Uma outra forma de medir o desempenho das máquinas é avaliar outras características como a quantidade e qualidade das informações e a empatia associada à comunicação. Em 2023 foi publicado um artigo no periódico JAMA, que comparou as respostas dadas por médicos e pelo ChatGPT,. versão 2022, a questionamentos encaminhados por pacientes por meio de sites de perguntas para médicos. Foram selecionadas 195 interações por escrito de pacientes e médicos e as mesmas questões encaminhadas foram submetidas ao ChatGPT. Um painel de especialistas avaliou as respostas, sem identificação da sua origem ser do médico ou da máquina, quanto a qualidade, quantidade e empatia. Em todas estas características as respostas do ChatGPT foram avaliadas melhor que a dos médicos, de forma estatisticamente significativa.


Estes resultados devem ser avaliados em seus aspectos mais amplos e não apenas em termos de desempenho pontual destas variáveis. A melhor maneira de avaliar é, talvez, reconhecer aspectos que devam ser aprimorados na comunicação entre médicos e pacientes, ao invés de fazer a proposta de substituição de pessoas por máquinas. É importante relembrar que os conhecimentos utilizados pelas máquinas, assim como os algoritmos e programas que as fazem funcionar, foram desenvolvidos por seres humanos.
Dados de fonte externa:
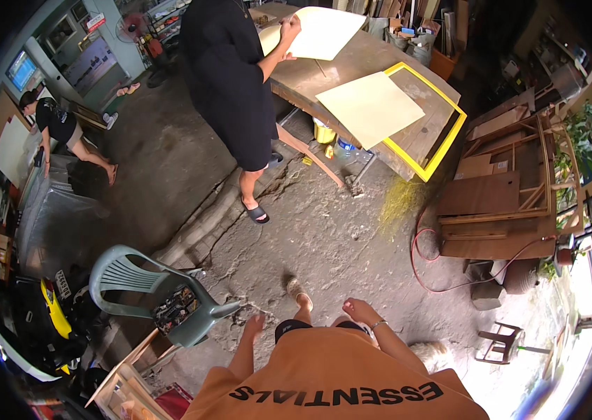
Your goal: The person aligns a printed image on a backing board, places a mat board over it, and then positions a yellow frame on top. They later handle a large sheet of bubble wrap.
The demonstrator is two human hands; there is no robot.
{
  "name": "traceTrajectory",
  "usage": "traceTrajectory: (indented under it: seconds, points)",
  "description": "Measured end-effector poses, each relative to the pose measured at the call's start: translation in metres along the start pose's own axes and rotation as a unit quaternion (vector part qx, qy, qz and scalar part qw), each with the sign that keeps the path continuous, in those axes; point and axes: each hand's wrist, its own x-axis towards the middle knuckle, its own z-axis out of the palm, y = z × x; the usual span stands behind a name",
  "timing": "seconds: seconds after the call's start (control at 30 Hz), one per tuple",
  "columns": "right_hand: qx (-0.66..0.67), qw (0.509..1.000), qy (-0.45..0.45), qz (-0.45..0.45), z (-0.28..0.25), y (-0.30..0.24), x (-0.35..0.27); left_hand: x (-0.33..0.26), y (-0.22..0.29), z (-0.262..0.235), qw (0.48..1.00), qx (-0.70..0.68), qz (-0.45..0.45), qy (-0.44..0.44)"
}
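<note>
Green plastic: keep left hand (254, 325) clear of the chair (201, 330) to its left and dark clutter (175, 308) inside the seat's edges; keep right hand (360, 311) farther off; apparently nothing held in either, finger spread unclear.

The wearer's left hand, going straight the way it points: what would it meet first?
From the left hand, probably the rough floor; the green chair stands left of that line, though depth is unclear.
</note>
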Motion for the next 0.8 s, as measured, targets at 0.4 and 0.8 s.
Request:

Os Benefícios da Inteligência Artificial

Os benefícios resultantes do uso da Inteligência Artificial são inúmeros e já estão sendo incorporados à rotina diária das pessoas, em maior ou menor grau. É possível destacar:
  1. Melhor processamento de informações não estruturadas
  2. Análises de grandes volumes de dados
  3. Consolidação de conhecimentos
  4. Interação com linguagem natural
  5. Facilidade de tradução de textos e linguagem verbal
  6. Produção audiovisual
  7. Reconhecimento de imagens
  8. Precisão de movimentos
  9. Padronização de processos


Os Riscos da Inteligência Artificial

Os riscos associados à Inteligência Artificial também são inúmeros. Muitos deles são fáceis de identificar e prever e outros apresentam enormes desafios par a sua prevenção. Uma breve lista de riscos inclui aspectos referentes a:
  1. Privacidade e confidencialidade 
  2. Origem não confiável dos dados (GIGO)
  3. Viéses algorítmicos (GIGO)
  4. Associações espúrias ("alucinações" - GIGO)
  5. Falta de avaliação prévia à liberação das ferramentas e de explicabilidade
  6. Má intenção associada ao uso das ferramentas (dolo)
  7. Responsabilidade das ações geradas por sistemas autônomos de tomada de decisão 
  8. Arrogância tecnológica - Infocracia (Han, 2022)
  9. Impacto ecológico do consumo de energia dos data centers
  10. Estupidez artificial” e “Burrice natural

A arrogância tecnológica se contrapõe com a humildade humana, que permite reconhecer que errou ou que não se conhece o suficiente para assumir um posicionamento. É a humildade que se conjuga com a curiosidade, duas caraterísticas intrinsecamente humanas.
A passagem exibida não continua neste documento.